One hashtag. 39 days. 80 miles.

Patience is power.

Like most of my generation, I crave instant gratification. Thanks to technology, our world has become so accustomed to making things happen with the tap of a button. Unfortunately, there are some things in life that even the most advanced smartphone or robot can’t grant immediately, like finding the perfect job or getting over a breakup.

For me, it’s weight loss.

I can’t count how many times I’ve given up on trying to change the number on the scale. I tried eliminating certain foods, going to different fitness classes, tracking what I ate, but I never had the patience to stick with those changes long enough to see the results I wanted.

80.1 miles (that’s roughly three marathons), nearly 14.5 hours and 10,070 calories later, that all changed.

Challenge accepted

This past Thanksgiving, I was scrolling through Twitter when I saw an article about the RW Run Streak by the magazine Runner’s World. The streak challenges participants to run at least one mile every day from Thanksgiving until New Years—39 consecutive days. I didn’t have to join anything, register or pay a penny to do it. By using the hashtag #RWRunStreak, I could keep myself accountable and harness motivation and support from the hundreds of other people doing it too. I ran several mornings a week when I was in New York City this past summer, so I was relatively comfortable taking on the challenge. Still—39 days seemed astronomical. And in the winter?!

So later that day, I laced up my tennis shoes, strapped on my iPhone armband and set out to conquer this monster.

So this is going to take getting used to…

I’m not going to lie—it was a pain in the butt for the first couple of weeks. But I had already committed by tweeting about it, and giving up was not an option. To keep myself focused and motivated, I used the Runmeter app to track my time, distance and calories and recorded the stats on a calendar in my bedroom. By doing that, my progress became my inspiration. After about 15 days, running became ingrained in my daily routine to the point where I looked forward to it. You know that “runner’s high” thing people talk about? Yeah, it’s real—and it’s the best.

December 2016 calendar with running statistics written down
Maybe I’m old-fashioned, but I prefer writing down my stats like this

Can’t stop, won’t stop

The other obstacles I faced were dealing with inconvenient circumstances and horrible weather conditions. Icy sidewalks and roads, windburn on my face, you name it, I experienced it. I don’t have a gym membership at home, so it was me against Mother Nature. There were a couple of days when it was really bad outside, so I had to suck up the $8 day pass at the rec center in order to hop on a treadmill.

On the other hand, sometimes I had to make it work at super inconvenient times. For example, I met up with friends to study during finals week and would leave them for 15 minutes to go for a run around campus. On New Years Eve, I had 45 minutes to run, shower and get ready for a surprise party.
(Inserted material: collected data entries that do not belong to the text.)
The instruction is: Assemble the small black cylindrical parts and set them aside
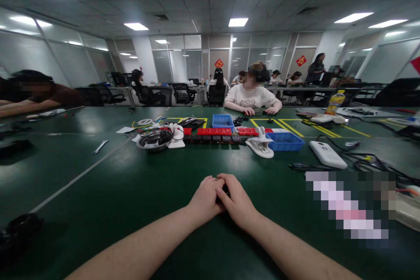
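Black object [225, 189], mostly hidden and too covered to identify, is showing between the left hand [204, 197] and the right hand [236, 200], which are meeting low over the near part of the worktop [157, 188]. Both forearms [144, 243] are slanting inward from the bottom edge, and the right thumb [224, 197] is lying against the left hand. All visible fingers [229, 179] are curving inward and touching across the hands, though I cannot tell whether they are gripping the object.
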Demonstrator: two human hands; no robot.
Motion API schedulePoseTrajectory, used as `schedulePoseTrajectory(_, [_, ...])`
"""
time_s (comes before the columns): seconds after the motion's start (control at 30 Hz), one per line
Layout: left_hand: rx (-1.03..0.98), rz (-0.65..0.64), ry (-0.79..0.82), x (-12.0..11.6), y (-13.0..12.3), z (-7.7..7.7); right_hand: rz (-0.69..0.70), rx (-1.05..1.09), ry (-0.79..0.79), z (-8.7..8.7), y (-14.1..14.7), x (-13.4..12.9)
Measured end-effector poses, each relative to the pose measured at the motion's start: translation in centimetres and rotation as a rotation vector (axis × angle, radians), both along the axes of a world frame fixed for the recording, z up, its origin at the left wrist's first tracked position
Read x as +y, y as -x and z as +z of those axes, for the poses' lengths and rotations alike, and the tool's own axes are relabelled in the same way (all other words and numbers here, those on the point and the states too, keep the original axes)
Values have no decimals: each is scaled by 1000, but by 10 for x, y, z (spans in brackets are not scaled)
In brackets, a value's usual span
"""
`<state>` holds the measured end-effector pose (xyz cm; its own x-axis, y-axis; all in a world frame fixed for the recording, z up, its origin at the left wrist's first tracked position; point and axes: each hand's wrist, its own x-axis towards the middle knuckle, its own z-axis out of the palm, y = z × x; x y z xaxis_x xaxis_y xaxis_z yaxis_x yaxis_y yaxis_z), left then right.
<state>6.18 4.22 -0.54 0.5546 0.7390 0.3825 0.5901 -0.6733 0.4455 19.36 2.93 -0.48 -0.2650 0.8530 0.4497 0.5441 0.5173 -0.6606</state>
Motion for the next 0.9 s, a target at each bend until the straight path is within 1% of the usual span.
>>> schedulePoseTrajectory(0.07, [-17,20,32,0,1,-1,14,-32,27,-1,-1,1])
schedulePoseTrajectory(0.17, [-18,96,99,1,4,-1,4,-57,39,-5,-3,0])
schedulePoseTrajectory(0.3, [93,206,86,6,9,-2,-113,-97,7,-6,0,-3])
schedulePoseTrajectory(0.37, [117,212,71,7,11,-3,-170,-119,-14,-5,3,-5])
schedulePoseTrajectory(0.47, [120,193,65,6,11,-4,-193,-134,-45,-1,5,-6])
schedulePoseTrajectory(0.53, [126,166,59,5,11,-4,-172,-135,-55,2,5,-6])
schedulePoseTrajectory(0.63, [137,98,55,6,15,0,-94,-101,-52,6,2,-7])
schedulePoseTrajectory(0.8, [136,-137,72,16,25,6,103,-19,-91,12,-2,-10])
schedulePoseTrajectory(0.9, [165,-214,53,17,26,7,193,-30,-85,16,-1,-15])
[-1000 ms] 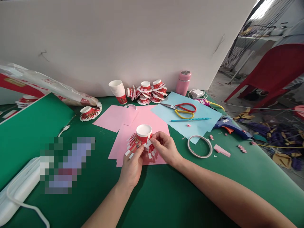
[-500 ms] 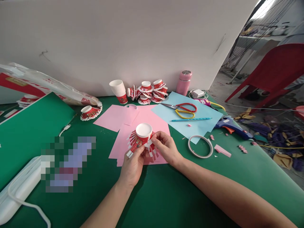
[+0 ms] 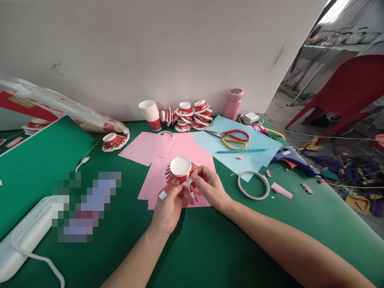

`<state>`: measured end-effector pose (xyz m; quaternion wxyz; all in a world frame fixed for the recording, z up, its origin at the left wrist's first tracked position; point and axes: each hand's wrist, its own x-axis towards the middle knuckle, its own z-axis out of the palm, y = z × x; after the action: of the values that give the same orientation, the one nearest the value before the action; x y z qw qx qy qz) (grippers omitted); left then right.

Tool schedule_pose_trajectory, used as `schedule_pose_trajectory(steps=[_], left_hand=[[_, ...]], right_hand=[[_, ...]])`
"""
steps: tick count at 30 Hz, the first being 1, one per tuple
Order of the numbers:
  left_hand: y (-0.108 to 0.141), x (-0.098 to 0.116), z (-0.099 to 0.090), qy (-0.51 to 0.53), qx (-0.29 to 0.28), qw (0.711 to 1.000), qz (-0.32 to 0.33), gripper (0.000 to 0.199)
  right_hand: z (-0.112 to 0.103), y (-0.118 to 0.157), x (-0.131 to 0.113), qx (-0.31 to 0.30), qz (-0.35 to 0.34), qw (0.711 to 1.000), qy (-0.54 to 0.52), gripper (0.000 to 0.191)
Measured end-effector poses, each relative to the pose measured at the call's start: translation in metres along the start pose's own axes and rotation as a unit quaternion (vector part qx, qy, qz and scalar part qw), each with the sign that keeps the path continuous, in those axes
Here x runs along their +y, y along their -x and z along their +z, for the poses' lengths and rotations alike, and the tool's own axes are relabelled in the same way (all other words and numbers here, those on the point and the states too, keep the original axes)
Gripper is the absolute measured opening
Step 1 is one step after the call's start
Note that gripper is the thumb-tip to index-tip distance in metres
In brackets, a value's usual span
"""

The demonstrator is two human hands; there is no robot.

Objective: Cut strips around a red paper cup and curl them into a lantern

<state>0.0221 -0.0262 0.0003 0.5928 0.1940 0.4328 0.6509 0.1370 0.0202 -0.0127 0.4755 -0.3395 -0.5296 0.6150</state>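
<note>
A red and white paper cup, its side cut into strips that fan outward, is held base up above pink paper sheets. My left hand grips the cup's strips from the near left, thumb on top. On the right, my right hand pinches a strip close to the cup's base between thumb and fingers. The lower fingers of my left hand are partly hidden under the strips.
Behind stand stacked paper cups, a pile of cut cups and a pink flask. Rightward lie scissors and a pencil on blue paper, a tape roll and a glue gun. A power strip lies left.
The cup has turned and tilted slightly in my fingers, so its strips fan differently, with more showing at the upper right. Both hands stay in nearly the same place.
</note>
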Motion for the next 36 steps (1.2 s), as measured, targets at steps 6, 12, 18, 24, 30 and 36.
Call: schedule_pose_trajectory(steps=[6, 12, 18, 24, 30, 36], left_hand=[[0.002, 0.000, 0.000, -0.009, -0.025, 1.000, 0.011, 0.010], [0.002, -0.004, -0.002, -0.026, -0.035, 0.999, 0.008, 0.010], [0.003, -0.006, -0.002, -0.054, -0.033, 0.998, 0.027, 0.029], [0.005, -0.006, -0.005, -0.180, -0.063, 0.975, 0.116, 0.023], [0.007, -0.012, -0.012, -0.205, 0.013, 0.965, 0.163, 0.026], [0.003, -0.015, -0.012, -0.133, 0.073, 0.982, 0.110, 0.028]], right_hand=[[-0.001, -0.002, 0.002, 0.021, 0.023, 0.999, -0.007, 0.031], [-0.001, -0.004, 0.002, 0.051, 0.043, 0.998, -0.023, 0.032], [0.001, -0.003, 0.000, 0.052, 0.061, 0.996, -0.044, 0.031], [0.004, -0.002, -0.003, 0.062, 0.120, 0.986, -0.096, 0.031], [0.007, 0.001, -0.003, 0.032, 0.092, 0.991, -0.091, 0.033], [0.007, 0.004, 0.001, 0.011, 0.009, 1.000, -0.016, 0.034]])
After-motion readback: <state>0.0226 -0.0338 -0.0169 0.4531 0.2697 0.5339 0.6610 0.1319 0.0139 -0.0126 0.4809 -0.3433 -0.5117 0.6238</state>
Through it all, I didn’t let anyone or anything extinguish the fire within me.

Mama, I made it!

For the first time in my life, I finished what I started. And I want to keep going. 39 days later, I’m just now starting to see results and notice a change in my body. But it’s not all physical. I feel mentally stronger and more confident. I’ll probably never reach my true dream body (let’s be realistic here), and that’s fine by me. The biggest takeaway from this experience is that the old phrase rings true: good things do come to those who wait.

So if you’re making a resolution in 2017, work hard, be realistic about your goal and give it time. I know how impossible it is to be patient, but you can do it! If you need someone to count on for support, don’t hesitate to reach out.

Happy New Year, and thanks for reading!